▶ _Description of the task_
Show, from the entries below, every line in which "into" appears.

▶ _Data to use_
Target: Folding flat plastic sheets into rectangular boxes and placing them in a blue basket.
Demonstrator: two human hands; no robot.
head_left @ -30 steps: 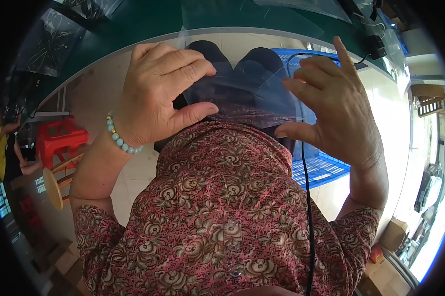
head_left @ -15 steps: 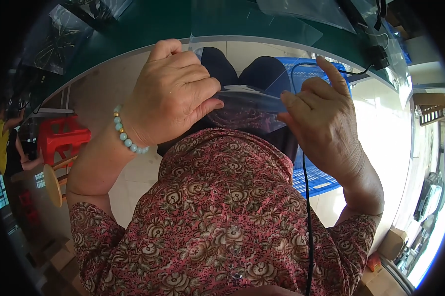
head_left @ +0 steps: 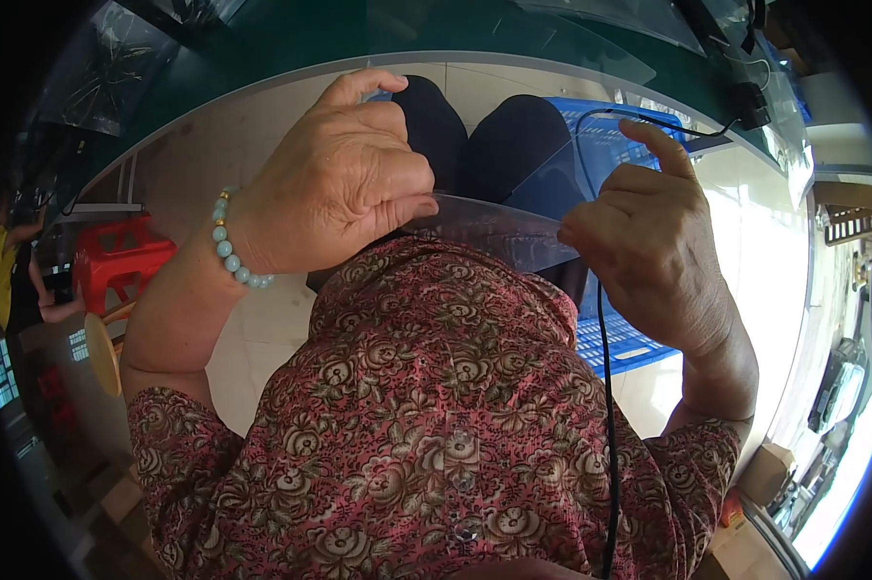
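Note:
A clear plastic bag (head_left: 499, 230) is stretched between my two hands, just above my lap. Its near edge sags slightly, and the film runs away toward the table; its far end is hard to make out. My left hand (head_left: 349, 174), with a pale beaded bracelet (head_left: 225, 249) on the wrist, pinches one side of the edge between thumb and curled fingers. On the other side, my right hand (head_left: 644, 237) pinches the film, its index finger raised and crooked. The right thumb is partly hidden. I see nothing inside the bag.
Beyond my hands curves a green table (head_left: 291, 63) with a pale edge. Plastic-wrapped wires (head_left: 102, 87) lie at its left. A blue crate (head_left: 634, 356) stands beside my right leg. A black cable (head_left: 608, 416) hangs down my front. Left are a red stool (head_left: 122, 266) and another person (head_left: 9, 280).
My hands have moved slightly apart, the right one going right and a little down. The film between them is pulled flatter. My left index finger now reaches out further.

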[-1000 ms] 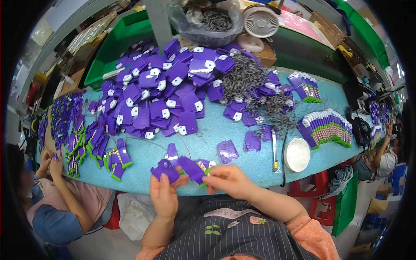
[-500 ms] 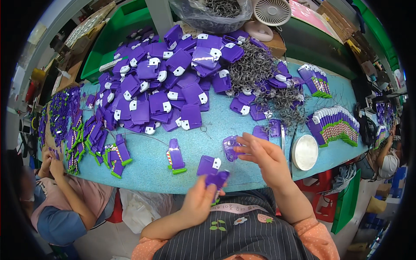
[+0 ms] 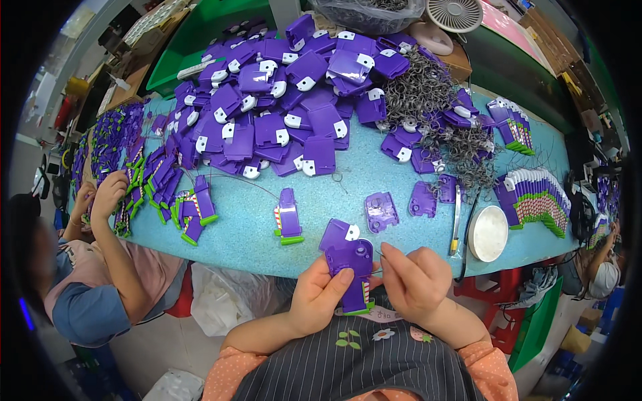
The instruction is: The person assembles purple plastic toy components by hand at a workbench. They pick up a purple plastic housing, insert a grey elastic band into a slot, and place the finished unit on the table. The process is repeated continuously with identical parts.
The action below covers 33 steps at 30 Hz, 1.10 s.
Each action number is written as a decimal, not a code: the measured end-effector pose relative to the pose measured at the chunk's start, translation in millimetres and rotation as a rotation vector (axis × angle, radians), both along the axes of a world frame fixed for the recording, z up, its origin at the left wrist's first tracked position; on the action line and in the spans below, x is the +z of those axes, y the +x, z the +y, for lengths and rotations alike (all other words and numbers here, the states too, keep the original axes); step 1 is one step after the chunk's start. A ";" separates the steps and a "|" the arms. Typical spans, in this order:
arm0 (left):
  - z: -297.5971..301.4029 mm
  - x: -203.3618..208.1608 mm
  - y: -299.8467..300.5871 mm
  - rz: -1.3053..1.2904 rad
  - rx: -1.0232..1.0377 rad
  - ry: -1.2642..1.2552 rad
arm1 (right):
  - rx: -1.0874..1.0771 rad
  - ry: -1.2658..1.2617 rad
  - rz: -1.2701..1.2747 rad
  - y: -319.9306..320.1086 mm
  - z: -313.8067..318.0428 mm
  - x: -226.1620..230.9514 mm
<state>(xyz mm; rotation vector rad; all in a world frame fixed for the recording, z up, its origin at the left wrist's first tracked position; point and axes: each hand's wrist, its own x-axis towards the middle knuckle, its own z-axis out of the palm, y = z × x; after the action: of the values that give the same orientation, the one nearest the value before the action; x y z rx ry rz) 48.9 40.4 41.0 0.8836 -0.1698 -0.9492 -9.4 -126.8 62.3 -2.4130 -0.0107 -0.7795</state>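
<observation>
The left grip (image 3: pixel 319 294), as I view it from afar, is closed on a purple housing (image 3: pixel 348 256), thumb across its near face; the housing stands directly beyond the thumb, above the desk's (image 3: pixel 234 230) near edge. Beneath the thumb is a green-edged purple piece (image 3: pixel 356 291) with a striped strip; I cannot tell whether the two are joined or only overlap. The right grip (image 3: pixel 418 282), just right of the housing, is narrow, its fingertips drawn together on what seems a thin dark wire (image 3: pixel 382 253), though it is too small for me to be sure.

Handling: I judge the housing light, stiff and rather slippery, its moulded rings best left uncovered; I would hold it by its flat side and outer edge. The wire, I expect, is springy and apt to flick away unless pinched near its end.

Surroundings: beyond the left grip lies a white-cornered panel (image 3: pixel 338 235); beyond the right grip, a translucent purple plate (image 3: pixel 381 212) and, farther, a tangle of grey wire springs (image 3: pixel 418 93). Right of it is a white dish (image 3: pixel 488 234).
</observation>
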 end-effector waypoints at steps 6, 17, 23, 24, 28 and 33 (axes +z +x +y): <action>2.8 -0.9 -6.4 -0.070 -0.018 0.034 | 0.061 -0.110 -0.047 1.7 -2.5 -7.1; 0.6 -6.5 -2.1 -0.067 -0.087 0.090 | 0.146 -0.104 0.276 3.3 -15.3 13.0; 1.5 -7.7 8.2 0.056 -0.182 0.049 | 0.209 -0.069 0.372 6.1 -24.1 18.7; 1.6 -8.8 8.5 0.063 -0.187 0.033 | 0.201 -0.057 0.369 6.6 -24.1 18.7; -0.2 -6.3 5.7 0.007 -0.179 0.051 | 0.149 -0.015 0.315 5.8 -19.4 16.5; -2.8 -8.2 -2.3 -0.139 -0.138 0.055 | 0.073 -0.076 0.234 -0.9 -11.0 10.6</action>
<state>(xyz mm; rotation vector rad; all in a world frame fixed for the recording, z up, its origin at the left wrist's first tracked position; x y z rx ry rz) 46.6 37.6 32.8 0.9991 -0.3287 -1.0250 -10.3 -137.8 72.8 -2.5471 -0.0361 -0.4678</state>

▶ _Answer to this exercise_
Target: Folding flat plastic sheets into rectangular boxes and placing them in a blue basket.
The instruction is: The person assembles purple plastic toy components by hand at a workbench. They pick up a purple plastic housing, insert a grey elastic band into a slot, and place the finished unit on the table. The process is repeated continuously with identical parts.

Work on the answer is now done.